This current book showcases the most recent research into how brains work and how to harness that knowledge in raising healthy, well-balanced kids. Just what everyone wants, right? And because Siegel and Bryson know that we are all busy parents, they reassure us that their helpful techniques are perfect for using in the stressful, hectic times of life, not just in those imaginary peaceful conversations rocking on the porch swing. They also include frequent cartoons, some for parents, similar to those in “How to Talk So Kids Will Listen…” and some for kids to help them understand how the brain works. There are also summary pages by age at the back which they encourage photocopying. Many of their techniques are about integrating the various functions of the brain, and they have advice for parents with their own feelings as well as for helping kids with theirs.

Read more... )

Overall, this is a solid book.
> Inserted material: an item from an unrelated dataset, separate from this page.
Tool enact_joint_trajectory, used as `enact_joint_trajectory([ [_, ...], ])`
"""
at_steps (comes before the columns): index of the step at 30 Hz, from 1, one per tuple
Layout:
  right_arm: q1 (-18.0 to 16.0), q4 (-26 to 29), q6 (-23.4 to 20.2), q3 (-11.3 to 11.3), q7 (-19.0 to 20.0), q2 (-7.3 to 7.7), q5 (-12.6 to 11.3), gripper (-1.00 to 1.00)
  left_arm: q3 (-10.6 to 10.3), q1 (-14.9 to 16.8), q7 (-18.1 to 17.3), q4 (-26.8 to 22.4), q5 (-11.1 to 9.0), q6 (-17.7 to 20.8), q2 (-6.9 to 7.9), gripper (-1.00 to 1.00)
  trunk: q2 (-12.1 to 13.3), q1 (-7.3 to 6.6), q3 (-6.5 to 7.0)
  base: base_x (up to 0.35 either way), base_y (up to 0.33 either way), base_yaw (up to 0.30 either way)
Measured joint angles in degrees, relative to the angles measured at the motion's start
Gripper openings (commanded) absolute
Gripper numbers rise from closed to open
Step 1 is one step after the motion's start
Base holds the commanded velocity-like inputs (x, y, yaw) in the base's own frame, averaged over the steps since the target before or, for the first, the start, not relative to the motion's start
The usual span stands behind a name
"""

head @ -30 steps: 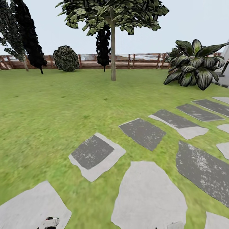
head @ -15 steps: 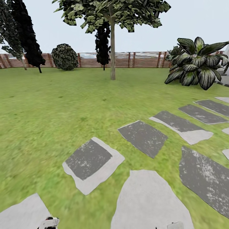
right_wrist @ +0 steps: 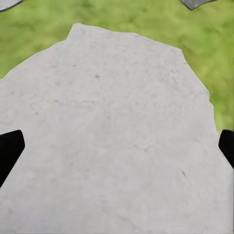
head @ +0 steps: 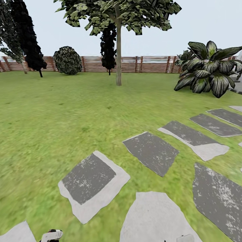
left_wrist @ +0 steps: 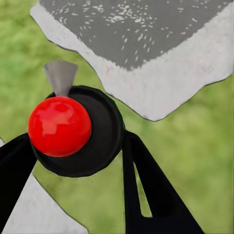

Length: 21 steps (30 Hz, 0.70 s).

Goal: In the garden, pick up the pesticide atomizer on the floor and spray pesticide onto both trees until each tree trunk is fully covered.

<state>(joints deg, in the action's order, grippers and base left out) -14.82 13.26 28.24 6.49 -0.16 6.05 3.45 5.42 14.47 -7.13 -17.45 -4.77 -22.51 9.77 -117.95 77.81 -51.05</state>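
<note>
Bright flat daylight, shadowless grass (head: 50, 117), smeared lawn texture, soft glint on red ball (left_wrist: 59, 126)

1. Green lawn (head: 50, 114) stretches away under a pale, flat sky (head: 201, 27).
2. Grey stepping stones (head: 92, 183) cross the grass.
3. A brown slatted fence (head: 148, 64) closes the far edge.
4. A round bush (head: 67, 60) and a broad-leaved plant (head: 208, 69) stand before it.
</note>
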Motion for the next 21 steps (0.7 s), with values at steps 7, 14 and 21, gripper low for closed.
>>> enact_joint_trajectory([
  [7,0.00,0.02,0.00,0.00,0.00,0.00,0.00,1.00,0.00,0.00,0.00,0.00,0.00,0.00,0.00,-1.00,0.00,0.00,0.00,0.338,-0.080,0.000],
  [14,0.00,0.03,0.00,0.00,0.02,0.00,0.00,1.00,0.00,0.00,0.00,0.00,0.00,0.00,0.00,-1.00,0.00,0.00,0.00,0.338,-0.080,0.000],
  [21,0.00,0.03,0.00,0.00,0.00,0.00,0.00,1.00,0.00,0.00,0.00,0.00,0.00,0.00,0.00,-1.00,0.00,0.00,0.00,0.338,-0.080,0.000],
])
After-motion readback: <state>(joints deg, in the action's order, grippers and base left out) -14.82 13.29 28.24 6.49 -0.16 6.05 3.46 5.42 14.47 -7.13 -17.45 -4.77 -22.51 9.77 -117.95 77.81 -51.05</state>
It’s not one that I’d see being the only parenting book, and while the approach is different, the actual techniques are similar to those covered in older books such as the aforementioned How to Talk So Kids Will Listen… or Becoming the Parent You Want to Be. I have had mixed success with the techniques I’ve tried so far. When the 2.5-year old starts crying because she realizes that she almost got hurt, talking through the event has helped her calm down much more quickly. But trying to explain the wheel to the 7-year-old when he’s already upset, or anything obvious like trying to make him move, has gone over like a lead balloon. He’s upset for a good reason, and he doesn’t want anybody trying to change those feelings. (Distraction, which they do mention, seems to work better.) I never did quite get around to reading the cartoons to him at a calm moment before I had to return the book. Still, some very good thoughts and an easily-absorbed layout make this a fine choice for helping to balance your parenting techniques if you’re feeling stuck or just interested in the latest research. It seems to be getting quite a bit of good press, too, judging by the number of people waiting for it at my library.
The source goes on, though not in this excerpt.